Может быть, Пастернак был одарен не только даром детства, но и инстинктом дома? Во всяком случае, даже дров он добытчик, хотя бы и путем кражи («…вот и я советский стал…»).

Ахматова никогда советской не будет. Никогда не обеспокоится бытом, что бы ни творилось вокруг нее. Вот она лежит больная под одеялом, с распущенными по подушке волосами, – фотография 1924 года подарена Пастернаку с дружеской надписью. Вот другая, интимная фотография, сделанная Н. Н. Пуниным, – Ахматова «серебряковская», только со сна, в ночной рубашке стоит среди кресел и картин, разбросанных предметов туалета, – а быта все равно нет! Не пристает. Вот воспоминания, проходящие через десятилетия, через всю жизнь – от «после революции» и до самого конца, – кто-то принес суп, кто-то блюдце с вареной морковкой и т. п. «Я был у нее на квартире, протопил печку, прибрал немного…» – это В. Гаршин, 4 декабря 1939 года. Разорванное кимоно – а ведь можно было зашить? Приготовить? Убрать? Обиходить? Нет, рисунок Модильяни да сундук – вот и все имущество; дом – на Ордынке – уже стал легендой: «здесь жила Ахматова». Да не жила она нигде, кроме Фонтанного дома, и, в сущности, там тоже не жила.
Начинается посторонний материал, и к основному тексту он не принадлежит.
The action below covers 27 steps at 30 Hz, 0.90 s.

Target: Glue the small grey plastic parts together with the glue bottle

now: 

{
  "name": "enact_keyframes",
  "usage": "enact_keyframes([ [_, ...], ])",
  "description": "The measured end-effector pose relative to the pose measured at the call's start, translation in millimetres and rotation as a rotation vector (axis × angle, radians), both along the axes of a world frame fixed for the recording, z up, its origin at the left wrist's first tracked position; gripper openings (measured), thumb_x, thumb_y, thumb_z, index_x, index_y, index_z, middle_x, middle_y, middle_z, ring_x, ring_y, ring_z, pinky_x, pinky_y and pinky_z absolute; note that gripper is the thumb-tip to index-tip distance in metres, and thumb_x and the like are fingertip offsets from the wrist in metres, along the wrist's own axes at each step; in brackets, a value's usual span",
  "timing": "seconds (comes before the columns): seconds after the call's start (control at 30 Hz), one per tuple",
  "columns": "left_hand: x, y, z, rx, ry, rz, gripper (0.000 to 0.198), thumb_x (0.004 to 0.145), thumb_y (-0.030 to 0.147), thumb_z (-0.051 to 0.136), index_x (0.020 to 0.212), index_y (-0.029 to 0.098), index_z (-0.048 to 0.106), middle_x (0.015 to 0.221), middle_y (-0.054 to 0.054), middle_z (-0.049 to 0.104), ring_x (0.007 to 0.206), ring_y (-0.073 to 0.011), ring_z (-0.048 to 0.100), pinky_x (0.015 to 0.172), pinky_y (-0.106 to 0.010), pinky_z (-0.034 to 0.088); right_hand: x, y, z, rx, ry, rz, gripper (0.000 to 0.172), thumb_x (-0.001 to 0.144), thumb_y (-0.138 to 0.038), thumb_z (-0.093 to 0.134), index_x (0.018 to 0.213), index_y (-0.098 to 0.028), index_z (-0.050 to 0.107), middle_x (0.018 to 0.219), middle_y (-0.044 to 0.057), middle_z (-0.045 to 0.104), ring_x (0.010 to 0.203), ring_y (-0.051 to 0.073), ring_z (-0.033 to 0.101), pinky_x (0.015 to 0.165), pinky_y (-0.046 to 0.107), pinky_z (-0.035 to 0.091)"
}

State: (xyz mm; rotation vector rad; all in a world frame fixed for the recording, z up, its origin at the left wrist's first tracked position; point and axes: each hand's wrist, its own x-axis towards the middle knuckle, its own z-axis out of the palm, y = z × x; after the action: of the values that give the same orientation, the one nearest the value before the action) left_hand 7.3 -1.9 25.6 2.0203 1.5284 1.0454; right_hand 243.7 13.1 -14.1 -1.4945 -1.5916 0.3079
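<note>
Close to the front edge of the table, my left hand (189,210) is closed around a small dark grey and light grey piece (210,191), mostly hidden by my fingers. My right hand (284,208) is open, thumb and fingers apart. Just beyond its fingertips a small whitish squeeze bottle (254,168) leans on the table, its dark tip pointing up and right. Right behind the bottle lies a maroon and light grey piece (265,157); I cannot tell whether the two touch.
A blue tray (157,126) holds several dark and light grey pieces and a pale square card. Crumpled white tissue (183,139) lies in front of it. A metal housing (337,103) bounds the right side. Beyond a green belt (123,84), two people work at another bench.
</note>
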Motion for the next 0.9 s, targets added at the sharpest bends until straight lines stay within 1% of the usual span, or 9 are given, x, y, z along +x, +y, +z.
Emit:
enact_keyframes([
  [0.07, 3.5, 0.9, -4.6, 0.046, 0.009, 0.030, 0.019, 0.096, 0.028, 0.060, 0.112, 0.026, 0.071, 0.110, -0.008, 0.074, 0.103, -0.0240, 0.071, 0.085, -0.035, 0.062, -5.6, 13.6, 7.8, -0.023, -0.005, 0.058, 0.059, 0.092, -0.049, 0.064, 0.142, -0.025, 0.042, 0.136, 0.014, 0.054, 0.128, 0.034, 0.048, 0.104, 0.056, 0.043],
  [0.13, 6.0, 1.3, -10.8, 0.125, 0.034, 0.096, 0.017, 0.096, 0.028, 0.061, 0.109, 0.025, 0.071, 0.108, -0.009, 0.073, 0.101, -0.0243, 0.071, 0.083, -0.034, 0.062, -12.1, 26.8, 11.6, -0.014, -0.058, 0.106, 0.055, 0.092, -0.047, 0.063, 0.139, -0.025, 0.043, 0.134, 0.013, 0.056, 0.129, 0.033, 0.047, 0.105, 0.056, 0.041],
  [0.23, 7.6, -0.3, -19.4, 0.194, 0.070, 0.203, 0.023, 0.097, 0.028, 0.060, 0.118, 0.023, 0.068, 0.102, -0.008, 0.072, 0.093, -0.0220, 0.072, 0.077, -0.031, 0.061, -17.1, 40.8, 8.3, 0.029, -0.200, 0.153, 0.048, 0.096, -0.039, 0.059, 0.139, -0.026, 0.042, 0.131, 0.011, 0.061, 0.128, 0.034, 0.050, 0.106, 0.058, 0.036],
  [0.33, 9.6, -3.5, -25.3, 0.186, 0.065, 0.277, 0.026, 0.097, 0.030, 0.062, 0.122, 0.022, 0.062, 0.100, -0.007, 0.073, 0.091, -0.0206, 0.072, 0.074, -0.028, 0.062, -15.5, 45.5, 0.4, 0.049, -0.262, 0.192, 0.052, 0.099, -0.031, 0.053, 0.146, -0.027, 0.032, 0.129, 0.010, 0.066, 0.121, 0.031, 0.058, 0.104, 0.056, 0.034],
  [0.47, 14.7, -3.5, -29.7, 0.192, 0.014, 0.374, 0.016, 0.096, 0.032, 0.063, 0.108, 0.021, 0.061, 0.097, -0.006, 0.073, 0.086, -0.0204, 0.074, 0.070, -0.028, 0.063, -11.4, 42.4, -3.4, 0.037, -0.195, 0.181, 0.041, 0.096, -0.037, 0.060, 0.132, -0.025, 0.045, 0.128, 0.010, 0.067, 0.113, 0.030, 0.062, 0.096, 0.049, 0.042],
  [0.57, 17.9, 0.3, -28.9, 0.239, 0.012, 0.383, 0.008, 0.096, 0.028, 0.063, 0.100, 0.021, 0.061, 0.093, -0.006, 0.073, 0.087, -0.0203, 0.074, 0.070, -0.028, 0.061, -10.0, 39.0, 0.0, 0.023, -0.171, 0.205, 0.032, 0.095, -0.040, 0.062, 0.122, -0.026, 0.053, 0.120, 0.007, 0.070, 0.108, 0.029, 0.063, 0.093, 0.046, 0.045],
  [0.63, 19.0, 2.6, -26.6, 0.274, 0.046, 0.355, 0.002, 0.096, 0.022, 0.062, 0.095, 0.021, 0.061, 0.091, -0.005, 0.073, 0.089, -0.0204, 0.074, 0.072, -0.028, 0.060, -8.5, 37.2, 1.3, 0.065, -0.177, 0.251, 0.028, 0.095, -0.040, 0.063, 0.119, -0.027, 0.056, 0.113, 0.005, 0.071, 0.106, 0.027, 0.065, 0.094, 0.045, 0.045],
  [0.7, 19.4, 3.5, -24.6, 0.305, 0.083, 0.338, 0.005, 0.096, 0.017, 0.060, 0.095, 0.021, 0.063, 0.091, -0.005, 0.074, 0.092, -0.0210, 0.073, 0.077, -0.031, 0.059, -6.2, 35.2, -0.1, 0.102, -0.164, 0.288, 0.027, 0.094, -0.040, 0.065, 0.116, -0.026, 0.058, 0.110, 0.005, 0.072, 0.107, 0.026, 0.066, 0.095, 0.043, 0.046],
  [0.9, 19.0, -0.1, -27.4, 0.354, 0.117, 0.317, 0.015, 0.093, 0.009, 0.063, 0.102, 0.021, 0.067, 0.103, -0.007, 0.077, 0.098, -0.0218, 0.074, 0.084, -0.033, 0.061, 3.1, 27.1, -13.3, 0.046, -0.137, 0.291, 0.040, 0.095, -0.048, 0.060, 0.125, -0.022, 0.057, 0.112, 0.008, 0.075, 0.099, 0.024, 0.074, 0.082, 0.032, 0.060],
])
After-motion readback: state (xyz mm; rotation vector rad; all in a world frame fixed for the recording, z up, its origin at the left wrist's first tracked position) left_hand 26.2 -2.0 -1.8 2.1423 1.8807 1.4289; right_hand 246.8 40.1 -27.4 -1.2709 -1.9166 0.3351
Она – останавливалась . Лучше – хуже, счастливее – несчастнее, но настоящего дома не заводила. Это сравнимо отчасти с нежеланием Набокова купить, организовать, обиходить свой собственный дом – квартиру – убежище: потерявши родительский дом на Большой Морской, он ничего уже подобного утерянному иметь не мог, а посему – отказывался от замены. Отказывалась – правда, и позволить себе не могла того, что хотела бы, потому и не хотела – и Ахматова.

У Пастернака мотив дома – мотив жизнестроительный, творческий, наиважнейший – проходит через долгие годы. Я уже имела возможность об этом сказать в главе «Мандельштам. Квартирный вопрос». Сюжетом той главы было сравнение домовитости Пастернака, образа дома-квартиры в его поэзии и письмах с безбытностью Мандельштама. Но у Мандельштама была Надежда Яковлевна – вечное «ты», движитель хотя бы и мизерного жизнеобеспечения («Мы с тобой на кухне посидим»). У Ахматовой и этого быть не могло, хотя и Пунин старался, и Гаршин судки приносил. Десятилетия жизни связаны с нарастающим ощущением отчаяния, несмотря на сравнительно счастливые, повторяю, годы с Пуниным.